Although evidence does not suggest that treatment of individuals with elevated blood lead levels improves individual outcomes, public health strategies aimed at decreasing lead in the environment appear to have resulted in a significant decline in the number of children with elevated blood lead levels in recent decades. One could thus argue that screening may identify communities with high rates of lead poisoning, where environmental strategies could be targeted.

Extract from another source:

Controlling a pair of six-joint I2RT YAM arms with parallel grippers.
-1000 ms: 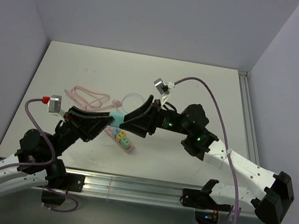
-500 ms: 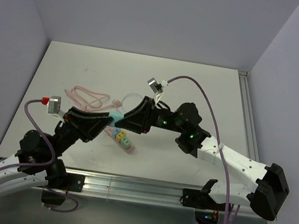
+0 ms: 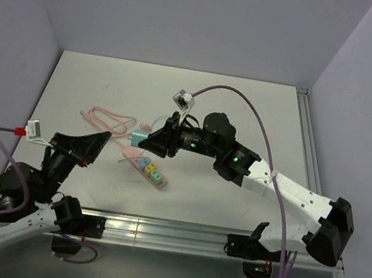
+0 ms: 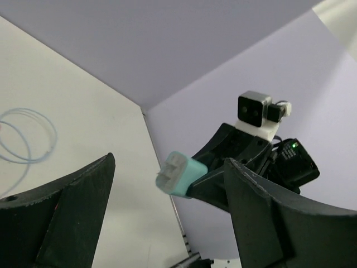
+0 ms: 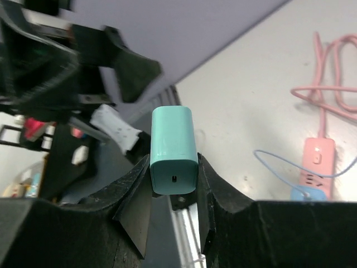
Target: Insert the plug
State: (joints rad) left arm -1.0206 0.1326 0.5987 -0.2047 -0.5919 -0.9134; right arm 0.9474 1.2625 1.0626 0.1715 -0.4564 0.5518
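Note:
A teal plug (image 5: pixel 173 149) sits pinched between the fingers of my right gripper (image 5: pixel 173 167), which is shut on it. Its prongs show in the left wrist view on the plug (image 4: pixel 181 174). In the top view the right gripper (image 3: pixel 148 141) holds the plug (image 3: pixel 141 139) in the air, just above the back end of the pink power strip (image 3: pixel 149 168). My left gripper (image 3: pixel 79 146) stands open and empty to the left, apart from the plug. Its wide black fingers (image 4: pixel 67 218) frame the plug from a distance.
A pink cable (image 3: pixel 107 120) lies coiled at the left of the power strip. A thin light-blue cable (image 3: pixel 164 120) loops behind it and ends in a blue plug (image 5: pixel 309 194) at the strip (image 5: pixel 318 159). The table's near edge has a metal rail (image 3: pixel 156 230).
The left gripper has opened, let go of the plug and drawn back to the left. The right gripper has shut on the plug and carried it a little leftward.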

Because the epidemiology of lead poisoning continues to change, local and state health authorities must continuously update information on which to base decisions about screening.
Evidence summary
The prevalence of elevated blood lead levels varies widely among different demographic groups and geographic regions, and it has decreased dramatically in the last several decades. Racial and ethnic minorities and children of families with low incomes, who live in the Northeast or Midwest, or who live in older houses continue to be at increased risk.1 Children with blood lead levels 10 μg/dL have been shown to have poorer cognitive and behavioral functioning.2
No studies have demonstrated that screening for lead poisoning improves outcomes. To justify screening, one must therefore extrapolate from indirect evidence, demonstrating that screening tests are accurate and that treatment of children detected by screening is effective. Capillary blood samples are comparable with venous samples for detecting elevated blood lead levels. The sensitivity of capillary samples ranges from 86% to 96% compared with venous samples.3
In low-prevalence areas, questionnaires may inform screening decisions. A questionnaire inquiring about age of housing, presence of peeling paint, ongoing renovations, siblings or playmates with elevated blood lead levels, adults in the home with occupational exposures to lead, and proximity to industrial sources of lead has a sensitivity for detecting blood lead levels 10 μg/dL ranging from 32% to 87%. Sensitivity varies depending on the population and geographic location in which the questionnaire is tested. Accuracy is improved by tailoring the questionnaire based on locally important risk factors.4
Proposed treatments for elevated blood lead levels include chelation therapy, education about hygiene and nutrition, household dust control measures, and soil lead abatement. No good-quality trials have demonstrated that lowering slightly to moderately elevated blood lead levels (10–55 μg/dL) improves patient-oriented outcomes such as cognitive and behavioral functioning. Although 1 observational study of chelation therapy linked lowering blood lead levels with improved cognitive function,3 a randomized controlled trial showed that chelation had no effect on cognitive or behavioral outcomes.5
All other trials evaluating treatment for lead poisoning looked at the intermediate outcome of blood lead levels. A systematic review of randomized controlled trials showed that home dust control interventions reduced the proportion of children with elevated blood lead levels (15 μg/dL) from 14% to 6%.6 A randomized controlled trial of high-efficiency particulate air (HEPA) filtration vacuuming showed no effect.7 More intensive interventions such as soil lead abatement and paint remediation have not proven effective in good-quality randomized controlled trials.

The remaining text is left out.